### Directions
Copy each record exactly, word for word.

### Source material
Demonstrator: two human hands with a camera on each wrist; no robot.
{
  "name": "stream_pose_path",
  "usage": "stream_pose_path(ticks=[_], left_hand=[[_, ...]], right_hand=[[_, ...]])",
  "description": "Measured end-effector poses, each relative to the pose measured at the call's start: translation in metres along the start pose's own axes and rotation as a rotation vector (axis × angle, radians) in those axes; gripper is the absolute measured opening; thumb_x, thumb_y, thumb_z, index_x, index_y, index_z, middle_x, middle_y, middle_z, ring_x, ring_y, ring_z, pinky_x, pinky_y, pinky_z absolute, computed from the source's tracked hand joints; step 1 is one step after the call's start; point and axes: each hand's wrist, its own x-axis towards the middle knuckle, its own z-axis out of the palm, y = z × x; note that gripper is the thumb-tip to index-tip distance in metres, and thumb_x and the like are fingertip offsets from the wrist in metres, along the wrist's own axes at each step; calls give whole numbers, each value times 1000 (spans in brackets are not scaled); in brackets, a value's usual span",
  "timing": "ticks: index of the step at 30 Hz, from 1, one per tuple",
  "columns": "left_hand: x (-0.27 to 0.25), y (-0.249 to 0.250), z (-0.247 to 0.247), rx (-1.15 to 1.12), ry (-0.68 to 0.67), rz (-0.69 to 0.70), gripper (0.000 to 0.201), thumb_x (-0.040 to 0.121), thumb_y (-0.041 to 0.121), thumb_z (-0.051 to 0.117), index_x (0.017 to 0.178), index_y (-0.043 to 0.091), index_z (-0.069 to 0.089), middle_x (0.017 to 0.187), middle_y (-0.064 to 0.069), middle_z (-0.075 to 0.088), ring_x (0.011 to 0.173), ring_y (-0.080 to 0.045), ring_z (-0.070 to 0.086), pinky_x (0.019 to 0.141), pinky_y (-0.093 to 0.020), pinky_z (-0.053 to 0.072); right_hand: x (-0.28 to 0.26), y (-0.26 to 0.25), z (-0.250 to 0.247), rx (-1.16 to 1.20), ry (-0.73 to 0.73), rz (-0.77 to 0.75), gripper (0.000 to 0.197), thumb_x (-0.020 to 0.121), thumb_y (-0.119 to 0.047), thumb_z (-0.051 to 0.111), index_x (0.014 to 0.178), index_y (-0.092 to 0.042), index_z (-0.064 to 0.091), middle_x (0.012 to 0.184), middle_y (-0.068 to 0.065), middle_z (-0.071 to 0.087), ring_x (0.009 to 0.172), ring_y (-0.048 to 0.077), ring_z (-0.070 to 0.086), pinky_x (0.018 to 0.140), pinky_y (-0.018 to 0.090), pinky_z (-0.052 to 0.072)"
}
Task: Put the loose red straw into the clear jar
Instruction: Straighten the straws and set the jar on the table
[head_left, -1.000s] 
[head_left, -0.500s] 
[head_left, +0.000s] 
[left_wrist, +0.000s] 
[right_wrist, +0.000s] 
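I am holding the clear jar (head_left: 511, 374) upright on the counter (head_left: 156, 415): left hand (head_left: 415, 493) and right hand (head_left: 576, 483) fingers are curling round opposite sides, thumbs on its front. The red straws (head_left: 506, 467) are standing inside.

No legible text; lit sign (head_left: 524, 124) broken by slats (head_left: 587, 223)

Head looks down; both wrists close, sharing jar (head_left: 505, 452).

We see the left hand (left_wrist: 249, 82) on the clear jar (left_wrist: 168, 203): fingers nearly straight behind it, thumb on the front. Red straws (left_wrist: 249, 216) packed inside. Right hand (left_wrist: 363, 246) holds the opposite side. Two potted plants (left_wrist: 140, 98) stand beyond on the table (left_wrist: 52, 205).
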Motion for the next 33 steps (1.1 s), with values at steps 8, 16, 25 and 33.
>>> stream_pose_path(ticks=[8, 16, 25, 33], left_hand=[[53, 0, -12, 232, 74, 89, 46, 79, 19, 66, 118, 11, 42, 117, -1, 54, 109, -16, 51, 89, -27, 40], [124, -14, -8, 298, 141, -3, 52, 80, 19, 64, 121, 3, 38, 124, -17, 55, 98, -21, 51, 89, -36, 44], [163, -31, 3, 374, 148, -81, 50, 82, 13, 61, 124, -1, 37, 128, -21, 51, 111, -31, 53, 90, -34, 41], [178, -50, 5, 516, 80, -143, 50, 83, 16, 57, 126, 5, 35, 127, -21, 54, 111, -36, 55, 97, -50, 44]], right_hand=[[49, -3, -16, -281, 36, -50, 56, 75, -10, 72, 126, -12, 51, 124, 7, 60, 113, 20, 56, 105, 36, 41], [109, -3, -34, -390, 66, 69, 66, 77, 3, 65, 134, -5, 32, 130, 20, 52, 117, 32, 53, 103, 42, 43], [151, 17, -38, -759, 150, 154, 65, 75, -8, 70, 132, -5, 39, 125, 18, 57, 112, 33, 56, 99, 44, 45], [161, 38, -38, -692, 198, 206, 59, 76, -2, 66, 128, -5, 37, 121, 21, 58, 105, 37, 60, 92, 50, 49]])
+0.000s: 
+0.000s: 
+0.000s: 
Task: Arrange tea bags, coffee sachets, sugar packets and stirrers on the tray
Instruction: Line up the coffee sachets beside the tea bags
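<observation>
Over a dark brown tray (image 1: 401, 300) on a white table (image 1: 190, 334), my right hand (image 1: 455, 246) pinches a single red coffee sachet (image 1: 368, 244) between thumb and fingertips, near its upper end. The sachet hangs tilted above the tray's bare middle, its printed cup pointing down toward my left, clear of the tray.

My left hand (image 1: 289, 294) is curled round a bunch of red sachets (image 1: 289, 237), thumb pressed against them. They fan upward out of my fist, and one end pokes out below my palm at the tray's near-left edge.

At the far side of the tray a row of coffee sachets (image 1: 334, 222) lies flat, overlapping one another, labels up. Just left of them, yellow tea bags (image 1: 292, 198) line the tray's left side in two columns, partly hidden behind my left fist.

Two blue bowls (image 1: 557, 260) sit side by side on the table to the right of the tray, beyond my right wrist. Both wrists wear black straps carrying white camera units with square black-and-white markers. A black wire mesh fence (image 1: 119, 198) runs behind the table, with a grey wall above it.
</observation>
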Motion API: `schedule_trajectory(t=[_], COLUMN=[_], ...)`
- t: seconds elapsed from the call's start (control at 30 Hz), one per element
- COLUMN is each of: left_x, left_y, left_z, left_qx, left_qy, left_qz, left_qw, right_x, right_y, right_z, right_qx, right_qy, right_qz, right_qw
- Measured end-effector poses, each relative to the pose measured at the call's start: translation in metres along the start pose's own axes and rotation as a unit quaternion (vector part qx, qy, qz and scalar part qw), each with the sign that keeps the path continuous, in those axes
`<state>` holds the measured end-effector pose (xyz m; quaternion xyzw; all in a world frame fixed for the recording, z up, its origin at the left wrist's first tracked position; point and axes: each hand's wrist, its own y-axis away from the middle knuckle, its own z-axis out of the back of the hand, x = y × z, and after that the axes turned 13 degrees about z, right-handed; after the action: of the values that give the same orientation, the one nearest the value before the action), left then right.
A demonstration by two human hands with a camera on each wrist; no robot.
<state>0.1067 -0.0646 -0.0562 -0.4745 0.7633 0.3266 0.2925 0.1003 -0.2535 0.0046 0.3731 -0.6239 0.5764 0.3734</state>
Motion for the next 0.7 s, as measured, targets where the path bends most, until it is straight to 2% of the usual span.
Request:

### Answer section
Demonstrator: two human hands with a camera on each wrist; no robot.
{
  "name": "stream_pose_path",
  "usage": "stream_pose_path(ticks=[_], left_hand=[[_, ...]], right_hand=[[_, ...]])",
  "description": "Measured end-effector poses, each relative to the pose measured at the call's start: translation in metres along the start pose's own axes and rotation as a rotation vector (axis × angle, radians) in those axes; gripper is the absolute measured opening; thumb_x, thumb_y, thumb_z, index_x, index_y, index_z, middle_x, middle_y, middle_z, ring_x, ring_y, ring_z, pinky_x, pinky_y, pinky_z absolute, computed from the source's tracked hand joints; step 1 is one step after the call's start; point and axes: each hand's wrist, its own x-axis towards the middle knuckle, its own z-axis out of the palm, y = z × x; note that gripper is the thumb-tip to index-tip distance in metres, and thumb_x and the like are fingertip offsets from the wrist in metres, along the wrist's own axes at each step; calls give whole numbers, each value times 1000 (spans in brackets are not scaled); in brackets, a value's usual span",
  "timing": "ticks: index of the step at 30 Hz, from 1, one per tuple",
  "columns": "left_hand: x (-0.27 to 0.25), y (-0.249 to 0.250), z (-0.247 to 0.247), rx (-1.15 to 1.12), ry (-0.68 to 0.67), rz (-0.69 to 0.70), gripper (0.000 to 0.201), thumb_x (-0.040 to 0.121), thumb_y (-0.041 to 0.121), thumb_z (-0.051 to 0.117), index_x (0.017 to 0.178), index_y (-0.043 to 0.091), index_z (-0.069 to 0.089), middle_x (0.017 to 0.187), middle_y (-0.064 to 0.069), middle_z (-0.075 to 0.088), ring_x (0.011 to 0.173), ring_y (-0.080 to 0.045), ring_z (-0.070 to 0.086), pinky_x (0.019 to 0.141), pinky_y (-0.093 to 0.020), pinky_z (-0.053 to 0.072); right_hand: x (-0.28 to 0.26), y (-0.26 to 0.25), z (-0.250 to 0.247), rx (-1.16 to 1.20), ry (-0.73 to 0.73), rz (-0.77 to 0.75), gripper (0.000 to 0.197), thumb_x (-0.020 to 0.121), thumb_y (-0.119 to 0.047), thumb_z (-0.051 to 0.111), index_x (0.014 to 0.178), index_y (-0.092 to 0.042), index_z (-0.064 to 0.091), middle_x (0.012 to 0.184), middle_y (-0.068 to 0.065), middle_z (-0.071 to 0.087), ring_x (0.009 to 0.172), ring_y (-0.048 to 0.077), ring_z (-0.070 to 0.086), pinky_x (0.018 to 0.140), pinky_y (-0.018 to 0.090), pinky_z (-0.052 to 0.072)"
}
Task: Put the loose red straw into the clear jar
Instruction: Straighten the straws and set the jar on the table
[head_left, -1.000s] 
[head_left, -0.500s] 
[head_left, +0.000s] 
[left_wrist, +0.000s] 
[right_wrist, +0.000s] 
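I am holding the clear jar (head_left: 511, 374) upright on the counter (head_left: 156, 415): left hand (head_left: 415, 493) and right hand (head_left: 576, 483) fingers are curling round opposite sides, thumbs on its front. The red straws (head_left: 506, 467) are standing inside.

No legible text; lit sign (head_left: 524, 124) broken by slats (head_left: 587, 223)

Head looks down; both wrists close, sharing jar (head_left: 505, 452).

We see the left hand (left_wrist: 249, 82) on the clear jar (left_wrist: 168, 203): fingers nearly straight behind it, thumb on the front. Red straws (left_wrist: 249, 216) packed inside. Right hand (left_wrist: 363, 246) holds the opposite side. Two potted plants (left_wrist: 140, 98) stand beyond on the table (left_wrist: 52, 205).
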Motion for the next 33 steps (1.1 s), with values at steps 8, 16, 25 and 33.
>>> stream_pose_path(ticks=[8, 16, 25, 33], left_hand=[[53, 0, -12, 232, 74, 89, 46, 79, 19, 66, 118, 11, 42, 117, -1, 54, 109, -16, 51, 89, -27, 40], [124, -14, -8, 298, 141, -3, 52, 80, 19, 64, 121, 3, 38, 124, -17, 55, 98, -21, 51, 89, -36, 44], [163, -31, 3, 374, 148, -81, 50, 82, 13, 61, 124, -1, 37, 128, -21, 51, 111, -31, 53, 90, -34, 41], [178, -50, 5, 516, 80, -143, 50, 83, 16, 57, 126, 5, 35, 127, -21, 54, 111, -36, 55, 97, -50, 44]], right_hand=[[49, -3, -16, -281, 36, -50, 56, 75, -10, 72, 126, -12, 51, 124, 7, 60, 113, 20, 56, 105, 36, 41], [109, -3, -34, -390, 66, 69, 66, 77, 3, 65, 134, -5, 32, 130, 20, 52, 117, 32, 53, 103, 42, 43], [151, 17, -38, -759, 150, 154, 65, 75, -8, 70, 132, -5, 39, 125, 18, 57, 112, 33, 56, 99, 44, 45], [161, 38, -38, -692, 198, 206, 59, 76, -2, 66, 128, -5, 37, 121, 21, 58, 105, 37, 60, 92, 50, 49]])
+0.000s: 
+0.000s: 
+0.000s: 
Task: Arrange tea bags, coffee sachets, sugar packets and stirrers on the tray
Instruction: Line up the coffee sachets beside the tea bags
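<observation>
Over a dark brown tray (image 1: 401, 300) on a white table (image 1: 190, 334), my right hand (image 1: 455, 246) pinches a single red coffee sachet (image 1: 368, 244) between thumb and fingertips, near its upper end. The sachet hangs tilted above the tray's bare middle, its printed cup pointing down toward my left, clear of the tray.

My left hand (image 1: 289, 294) is curled round a bunch of red sachets (image 1: 289, 237), thumb pressed against them. They fan upward out of my fist, and one end pokes out below my palm at the tray's near-left edge.

At the far side of the tray a row of coffee sachets (image 1: 334, 222) lies flat, overlapping one another, labels up. Just left of them, yellow tea bags (image 1: 292, 198) line the tray's left side in two columns, partly hidden behind my left fist.

Two blue bowls (image 1: 557, 260) sit side by side on the table to the right of the tray, beyond my right wrist. Both wrists wear black straps carrying white camera units with square black-and-white markers. A black wire mesh fence (image 1: 119, 198) runs behind the table, with a grey wall above it.
</observation>
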Motion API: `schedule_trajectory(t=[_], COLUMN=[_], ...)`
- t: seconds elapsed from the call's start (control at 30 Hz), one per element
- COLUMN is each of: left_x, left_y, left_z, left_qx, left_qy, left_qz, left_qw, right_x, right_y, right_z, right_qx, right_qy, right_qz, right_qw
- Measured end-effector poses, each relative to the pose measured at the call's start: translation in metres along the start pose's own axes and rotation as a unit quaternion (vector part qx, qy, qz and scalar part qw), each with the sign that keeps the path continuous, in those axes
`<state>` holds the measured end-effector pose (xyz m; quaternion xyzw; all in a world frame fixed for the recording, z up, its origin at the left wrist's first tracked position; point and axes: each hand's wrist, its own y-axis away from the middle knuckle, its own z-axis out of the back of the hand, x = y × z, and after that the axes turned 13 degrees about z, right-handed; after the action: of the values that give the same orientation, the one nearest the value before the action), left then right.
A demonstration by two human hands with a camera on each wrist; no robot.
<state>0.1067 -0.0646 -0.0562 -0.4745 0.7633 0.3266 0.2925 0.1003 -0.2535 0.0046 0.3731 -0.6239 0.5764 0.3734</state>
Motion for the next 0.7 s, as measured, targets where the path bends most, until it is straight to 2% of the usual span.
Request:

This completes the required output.